More alarmingly, the number of hamburgers sold at McDonald's U.S. restaurants has been flat for the past few years, and was growing only at a 1% to 2% annual rate before that. The problem jumps out at you like Ronald's bulbous red nose: BUILD A BETTER BURGER.

But what does "better" mean? Does it mean tastier? Does it mean cheaper? Does it mean served faster? All three?

The challenges are formidable. McDonald's gets nearly 70% of its U.S. business through the drive-through. Burgers are usually made in advance and held in warming cabinets so they are ready when customers pull up. McDonald's official delivery goal from when the order is placed to when it is delivered to the customer, is a mere 90 seconds.

But what's the use of a rapidly deployed gut-bomb if consumer palates and stomachs are angrily torn up? McDonald's burgers came in last in a Consumer Reports taste survey of 21 hamburger chains in 2014.

And the test kitchen under the Golden Arches has been anything but idle. The mid-1990s Arch Deluxe, with a potato-flour bun and mayonnaise-mustard sauce, didn't fly with a $2.49 price tag, then 32 cents more than a Big Mac, and was phased out in 1998. In 2009, customers found $4 to $5 for a line of Angus beef burgers too expensive. Last year, McDonald's tried again to introduce a more-premium burger made from sirloin but customers weren't willing to pay $5 for that either.

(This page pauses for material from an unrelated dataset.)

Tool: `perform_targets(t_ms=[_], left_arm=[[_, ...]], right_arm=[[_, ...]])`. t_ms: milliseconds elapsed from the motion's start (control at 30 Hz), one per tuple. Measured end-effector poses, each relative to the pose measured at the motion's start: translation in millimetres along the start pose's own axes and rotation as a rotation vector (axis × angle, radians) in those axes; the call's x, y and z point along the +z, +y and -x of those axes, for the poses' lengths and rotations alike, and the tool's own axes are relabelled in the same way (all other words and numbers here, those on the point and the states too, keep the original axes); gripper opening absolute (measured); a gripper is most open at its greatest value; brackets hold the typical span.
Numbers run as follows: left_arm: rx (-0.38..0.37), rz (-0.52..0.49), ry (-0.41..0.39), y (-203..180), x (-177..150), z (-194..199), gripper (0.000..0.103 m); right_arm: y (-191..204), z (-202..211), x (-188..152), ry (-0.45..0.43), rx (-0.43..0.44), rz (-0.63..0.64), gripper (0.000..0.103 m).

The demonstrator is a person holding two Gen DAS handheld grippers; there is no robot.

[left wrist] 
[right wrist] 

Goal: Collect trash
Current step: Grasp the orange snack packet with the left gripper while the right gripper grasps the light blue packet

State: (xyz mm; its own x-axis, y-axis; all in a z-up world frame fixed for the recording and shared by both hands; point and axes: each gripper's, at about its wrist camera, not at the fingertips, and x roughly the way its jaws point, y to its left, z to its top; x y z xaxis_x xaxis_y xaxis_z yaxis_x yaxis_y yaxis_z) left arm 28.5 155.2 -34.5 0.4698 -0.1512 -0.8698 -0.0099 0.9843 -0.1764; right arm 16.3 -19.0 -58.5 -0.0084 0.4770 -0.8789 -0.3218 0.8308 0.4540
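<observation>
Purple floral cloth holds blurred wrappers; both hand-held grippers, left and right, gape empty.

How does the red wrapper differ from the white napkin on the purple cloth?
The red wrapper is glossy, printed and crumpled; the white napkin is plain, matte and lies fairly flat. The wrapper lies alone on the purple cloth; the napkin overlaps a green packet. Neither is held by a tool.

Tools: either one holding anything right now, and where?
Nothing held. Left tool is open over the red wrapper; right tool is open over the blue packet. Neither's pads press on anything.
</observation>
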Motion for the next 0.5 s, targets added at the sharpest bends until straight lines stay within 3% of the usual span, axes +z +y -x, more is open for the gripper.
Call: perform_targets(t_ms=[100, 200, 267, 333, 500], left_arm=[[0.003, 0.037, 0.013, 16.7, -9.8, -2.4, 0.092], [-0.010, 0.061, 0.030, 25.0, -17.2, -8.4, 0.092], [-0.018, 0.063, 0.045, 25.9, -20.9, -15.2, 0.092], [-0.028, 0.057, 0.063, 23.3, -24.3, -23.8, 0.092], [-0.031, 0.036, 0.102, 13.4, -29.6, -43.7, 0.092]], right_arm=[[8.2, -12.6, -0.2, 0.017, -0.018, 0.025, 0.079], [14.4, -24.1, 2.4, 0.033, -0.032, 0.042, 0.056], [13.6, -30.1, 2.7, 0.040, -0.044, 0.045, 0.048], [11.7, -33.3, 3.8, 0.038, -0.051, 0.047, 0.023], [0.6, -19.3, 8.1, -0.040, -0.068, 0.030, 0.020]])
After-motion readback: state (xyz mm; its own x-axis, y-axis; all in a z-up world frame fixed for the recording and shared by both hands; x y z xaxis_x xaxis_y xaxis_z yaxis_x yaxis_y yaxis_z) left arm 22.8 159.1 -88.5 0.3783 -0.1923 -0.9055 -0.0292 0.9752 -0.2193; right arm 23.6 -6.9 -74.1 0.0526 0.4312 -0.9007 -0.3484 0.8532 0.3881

Paper-hatted old timers will remind you the McDonald's empire was originally built on the twin pillars of low cost and speed. But in this new era of gourmet burgers, corporate bigwigs are increasingly nervous that products simply can't be designed to be so cheap and fast that bland taste is not a deal breaker.

You've probably heard of company ideas to use fresh beef to ramp-up desirable taste. Indeed, workers at 54 McDonald's restaurants in Dallas now salt and pepper fresh beef, which arrives already formed into patties, and sear it on the grill. Yet, many managers worry that such a shift will seriously delay service and sour the attitudes of on-the-go consumers.

And there's been steady attempts to expand the menu in non-burger ways, hoping to fill some of the revenue blanks. Yet the article clearly underscored that no one in the organization imagined it dare stop dancing with who brung'em to the party. Even though McDonald's has significantly expanded its offering, burgers still account for roughly 20% of the chain's total sales of $8.6 billion in the U.S. last year.

There are no easy answers. Building a "better" burger is no job for weekend grill masters. On the other hand, CEO Easterbrook could probably do worse than have a chat with Vern.